2 Both deliberative and agonistic politics are non-majoritarian. Common to these two conceptions of democracy is the idea, maybe, of a talk-centric style of decision making, instead of a voting-centric style. It is understood here that outcomes should be determined by discursive performances rather than numbers. Contrarily to aggregative and majoritarian theories of democracy, both these conceptions aim at transforming preferences of participants in a qualitative way, either by rational conviction or passionate conversion. Theoretically speaking, both these theories could benefit from non-majoritarian consociational institutional settings. For example, while some deliberative theory advocates (like Dryzek) 1 are rejecting consociational institutions as being elitist, other advocates instead assume that elements of deliberative politics such as listening, showing respect, justifying positions in case of dissent, and finding consensual solutions are embedded in the very structure of consociational democracies. 2 Thus, Habermasians, such as Jürg Steiner and his collaborators, are already in the process of applying discourse ethics to existing consociational practices, though for mere convenience and not in the least for the sake of general theoretical answers and justifications of consociational institutions.
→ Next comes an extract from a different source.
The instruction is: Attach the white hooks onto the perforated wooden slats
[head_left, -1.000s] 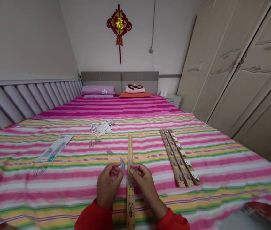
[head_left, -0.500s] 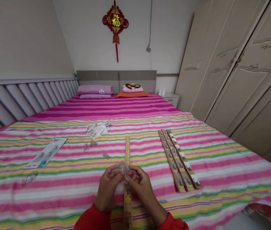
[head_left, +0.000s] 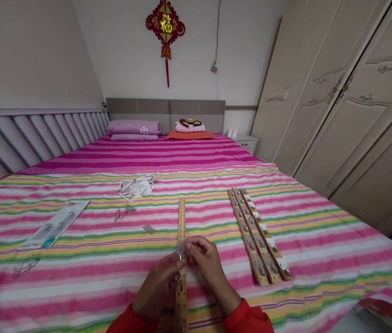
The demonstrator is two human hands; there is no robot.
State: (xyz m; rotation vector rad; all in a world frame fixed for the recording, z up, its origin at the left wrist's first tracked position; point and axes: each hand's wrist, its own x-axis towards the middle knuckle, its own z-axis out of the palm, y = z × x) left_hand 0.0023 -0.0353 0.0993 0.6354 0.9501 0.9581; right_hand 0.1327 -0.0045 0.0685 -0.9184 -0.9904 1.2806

To my knowledge, only Rawls actually did offer a full-fledged deliberative consociational theory, namely through his ideas of Political Liberalism, overlapping consensus, and the Society of Peoples. Now, my personal intuition here is that consociational democracies (particularly postcolonial patriotic consociations) are best suited for an agonistic politics. The following is my attempt at defining the agonistic consociation. ***

3 What I call the agonistic state is a non-aggressive yet patriotic, self-determining and self-overcoming state. Following Chantal Mouffe s definition of democratic politics, the agonistic state too may be seen as one that wishes to turn enemy states to adversaries. 3 Internally the agonistic state is an arena for participating patriotic citizens who, while promoting a common cultural identity, are open to internal dissensus. However, contrarily to Mouffe (or what I take to be her point of view), the agonistic state need neither be liberal nor secular (and neither conservative nor theocratic). It could be instead communitarian or a non-aggressive decent hierarchy in Rawlsian meaning, provided only it insures for its citizens or members specifically agonistic rights and duties. In such (let s call it) a post-liberal state, agonistic-democratic rights would be different, not only from conventional liberal-democratic rights of individuals, but even from the minimal human rights granted to a decent nonliberal community members in Rawls s Law of Peoples. Agonistic rights and duties are basically about individuation in matters of identity interpretation and cultural meaning; (a) rights to critical contestation of monopoly and/or herd restrictions and (b) duties of moral integrity and innovative competition. *** What is a decent hierarchical society according to Rawls? And, under what circumstances can it provide agonistic rights and duties for its citizens? Rawls 4 gives an example of an imaginary decent hierarchical Muslim people whom he names Kazanistan. Kazanistan, he says, honors and respects human rights, and its basic structure contains a decent consultation hierarchy, thereby giving a substantial political role to its members in making political decisions. [64]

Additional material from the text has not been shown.